The fundamental theory of management is that by collecting and assessing enough (all) information, a perfect decision can be made. An omniscient decision maker, for example, chooses his decisions and understands their consequences prior to action.
But management is imperfect because it relies on data of varying quality. For example:
- information gathered from a biased employee,
- reporting data handicapped by inadequate collection, or
- modeling that supports a chosen narrative.
The art of management is that most information is not only unknown, but can't be possibly gathered and understood in any reasonable amount of time – much less within the time frame in which the decision is required. To demonstrate this idea, consider whether you should buy or sell Apple stock, tomorrow at noon.
Scores of analysts weigh this concept every day. At any given time, a handful usually support the buy position and another handful support the sell position. Funny enough, the correct position is the one chosen by other less-than-perfectly informed money managers.
So, how do we make reasonable decisions? Simply put, we must make sure these decisions are:
- supported by data from multiple quality sources,
- contextually valid in the real world, and
- fit into a simple, feasible narrative.
An imperfect analogy
For engineers or those with a technical background, the Riemann Sum is an interesting way to consider the challenges of management. According to Wikipedia, this approach is "useful even if the fundamental theorem of calculus does not make it easy to find a closed-form solution". I.e. it's a great tool when you have limited information.

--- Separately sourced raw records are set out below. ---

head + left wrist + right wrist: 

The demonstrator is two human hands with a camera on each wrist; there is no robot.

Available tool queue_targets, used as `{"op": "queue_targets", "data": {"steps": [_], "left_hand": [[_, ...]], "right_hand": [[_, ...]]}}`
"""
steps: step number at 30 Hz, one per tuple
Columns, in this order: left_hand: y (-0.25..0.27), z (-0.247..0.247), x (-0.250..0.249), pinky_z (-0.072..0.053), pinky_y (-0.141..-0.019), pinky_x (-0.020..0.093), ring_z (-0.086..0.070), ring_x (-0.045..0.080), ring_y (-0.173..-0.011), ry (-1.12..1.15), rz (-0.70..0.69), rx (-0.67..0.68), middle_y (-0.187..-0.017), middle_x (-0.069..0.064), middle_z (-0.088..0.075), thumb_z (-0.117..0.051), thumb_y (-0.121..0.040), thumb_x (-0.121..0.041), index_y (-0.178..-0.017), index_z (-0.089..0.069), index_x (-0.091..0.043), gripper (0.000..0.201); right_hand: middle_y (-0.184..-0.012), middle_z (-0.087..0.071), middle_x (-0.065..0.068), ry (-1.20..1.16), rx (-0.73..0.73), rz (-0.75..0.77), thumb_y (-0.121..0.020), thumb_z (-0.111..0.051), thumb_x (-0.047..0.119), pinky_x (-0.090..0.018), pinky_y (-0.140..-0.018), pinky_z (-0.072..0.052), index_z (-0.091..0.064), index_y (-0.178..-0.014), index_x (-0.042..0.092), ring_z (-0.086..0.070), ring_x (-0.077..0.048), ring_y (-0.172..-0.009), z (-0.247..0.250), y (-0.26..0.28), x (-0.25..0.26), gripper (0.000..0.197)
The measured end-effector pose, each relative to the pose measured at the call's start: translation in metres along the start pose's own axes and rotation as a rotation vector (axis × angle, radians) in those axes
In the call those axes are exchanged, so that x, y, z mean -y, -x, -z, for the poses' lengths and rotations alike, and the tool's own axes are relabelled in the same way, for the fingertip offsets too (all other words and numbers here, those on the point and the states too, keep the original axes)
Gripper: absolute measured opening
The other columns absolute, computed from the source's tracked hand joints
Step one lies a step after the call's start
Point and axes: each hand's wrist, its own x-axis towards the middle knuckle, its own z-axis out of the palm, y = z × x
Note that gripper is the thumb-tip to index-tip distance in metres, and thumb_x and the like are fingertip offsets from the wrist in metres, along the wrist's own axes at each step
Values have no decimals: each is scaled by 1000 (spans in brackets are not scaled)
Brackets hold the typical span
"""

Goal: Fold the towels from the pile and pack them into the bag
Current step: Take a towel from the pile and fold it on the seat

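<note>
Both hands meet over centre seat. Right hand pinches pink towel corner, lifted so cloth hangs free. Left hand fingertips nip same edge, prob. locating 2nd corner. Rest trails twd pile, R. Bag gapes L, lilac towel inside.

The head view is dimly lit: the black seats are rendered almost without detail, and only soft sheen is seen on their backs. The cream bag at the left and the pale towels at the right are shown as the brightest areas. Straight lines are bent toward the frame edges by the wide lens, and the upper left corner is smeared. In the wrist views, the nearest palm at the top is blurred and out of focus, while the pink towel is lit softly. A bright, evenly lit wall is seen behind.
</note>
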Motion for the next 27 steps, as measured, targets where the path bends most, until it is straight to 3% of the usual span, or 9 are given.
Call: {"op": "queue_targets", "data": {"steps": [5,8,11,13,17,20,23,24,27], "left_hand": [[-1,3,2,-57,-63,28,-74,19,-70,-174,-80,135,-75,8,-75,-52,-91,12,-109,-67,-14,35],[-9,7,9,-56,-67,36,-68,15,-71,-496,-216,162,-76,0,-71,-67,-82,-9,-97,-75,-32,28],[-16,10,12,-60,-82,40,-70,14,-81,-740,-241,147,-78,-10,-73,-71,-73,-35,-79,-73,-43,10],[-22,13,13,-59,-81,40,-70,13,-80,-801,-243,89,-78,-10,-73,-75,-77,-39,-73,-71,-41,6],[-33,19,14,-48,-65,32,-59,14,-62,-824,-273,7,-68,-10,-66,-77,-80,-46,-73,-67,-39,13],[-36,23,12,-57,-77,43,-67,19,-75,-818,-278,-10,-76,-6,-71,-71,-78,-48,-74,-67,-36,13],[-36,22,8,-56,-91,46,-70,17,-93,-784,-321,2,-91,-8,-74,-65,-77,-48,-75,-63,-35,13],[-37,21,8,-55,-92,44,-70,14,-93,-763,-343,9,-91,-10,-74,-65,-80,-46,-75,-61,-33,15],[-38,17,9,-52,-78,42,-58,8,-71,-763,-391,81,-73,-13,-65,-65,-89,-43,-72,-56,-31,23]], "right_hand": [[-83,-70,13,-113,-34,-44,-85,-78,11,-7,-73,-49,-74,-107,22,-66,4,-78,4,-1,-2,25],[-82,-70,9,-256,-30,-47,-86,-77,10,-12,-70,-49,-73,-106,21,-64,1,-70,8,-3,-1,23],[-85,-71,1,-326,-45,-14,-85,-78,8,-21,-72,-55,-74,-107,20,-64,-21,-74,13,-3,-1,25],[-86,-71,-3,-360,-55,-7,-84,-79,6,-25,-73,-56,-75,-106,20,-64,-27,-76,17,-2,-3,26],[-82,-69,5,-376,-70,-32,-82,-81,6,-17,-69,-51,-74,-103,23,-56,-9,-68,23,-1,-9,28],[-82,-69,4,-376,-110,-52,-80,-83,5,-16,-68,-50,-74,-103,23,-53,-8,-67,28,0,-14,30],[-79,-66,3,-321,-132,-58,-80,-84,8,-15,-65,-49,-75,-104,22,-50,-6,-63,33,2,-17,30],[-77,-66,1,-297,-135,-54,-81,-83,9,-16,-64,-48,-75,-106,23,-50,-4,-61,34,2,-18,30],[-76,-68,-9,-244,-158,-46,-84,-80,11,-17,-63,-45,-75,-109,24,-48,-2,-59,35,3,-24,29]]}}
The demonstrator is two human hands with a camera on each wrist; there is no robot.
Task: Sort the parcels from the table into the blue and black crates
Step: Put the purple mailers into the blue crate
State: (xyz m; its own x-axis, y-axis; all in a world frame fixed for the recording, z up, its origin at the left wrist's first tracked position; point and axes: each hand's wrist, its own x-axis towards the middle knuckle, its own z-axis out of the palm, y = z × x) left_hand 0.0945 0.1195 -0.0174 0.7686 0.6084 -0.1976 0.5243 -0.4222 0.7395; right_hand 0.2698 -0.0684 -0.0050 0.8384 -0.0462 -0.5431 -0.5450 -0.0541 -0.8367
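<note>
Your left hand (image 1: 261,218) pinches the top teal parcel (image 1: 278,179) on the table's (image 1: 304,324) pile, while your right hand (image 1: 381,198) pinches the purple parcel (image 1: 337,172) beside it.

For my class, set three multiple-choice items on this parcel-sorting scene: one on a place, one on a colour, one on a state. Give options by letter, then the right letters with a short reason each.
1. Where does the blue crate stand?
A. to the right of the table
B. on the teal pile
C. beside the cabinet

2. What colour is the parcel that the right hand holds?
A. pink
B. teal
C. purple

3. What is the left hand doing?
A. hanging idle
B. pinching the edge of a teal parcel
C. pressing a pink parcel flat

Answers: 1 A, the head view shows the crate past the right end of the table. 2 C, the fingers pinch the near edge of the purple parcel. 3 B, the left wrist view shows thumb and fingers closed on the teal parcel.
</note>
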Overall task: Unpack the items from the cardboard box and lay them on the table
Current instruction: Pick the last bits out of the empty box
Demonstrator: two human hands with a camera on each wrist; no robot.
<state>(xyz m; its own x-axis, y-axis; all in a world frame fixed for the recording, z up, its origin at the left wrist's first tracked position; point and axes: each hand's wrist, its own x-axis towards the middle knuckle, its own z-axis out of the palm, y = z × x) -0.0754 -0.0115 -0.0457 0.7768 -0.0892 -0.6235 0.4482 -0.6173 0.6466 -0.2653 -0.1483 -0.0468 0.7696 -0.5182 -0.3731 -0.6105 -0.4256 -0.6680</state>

In brief, Riemann showed that you can approximate the area under a curve by slicing it into discrete chunks. In the image above, both the Left and Right Riemann Sums will provide worthy approximations of the precise answer. But, by applying multiple vantage points to the problem – and really, the Midpoint is just a simple average of the Left and Right – we get the best approximation of the three.
Similarly, the art of management shares this same principle: consider multiple perspectives, and slice the data just enough times to see comfortably: to make a decision. Over time, you'll encounter situations where more information would have been helpful, and these will help you develop an intuition.
However, you will never be the omniscient decision maker. Management is naturally imperfect.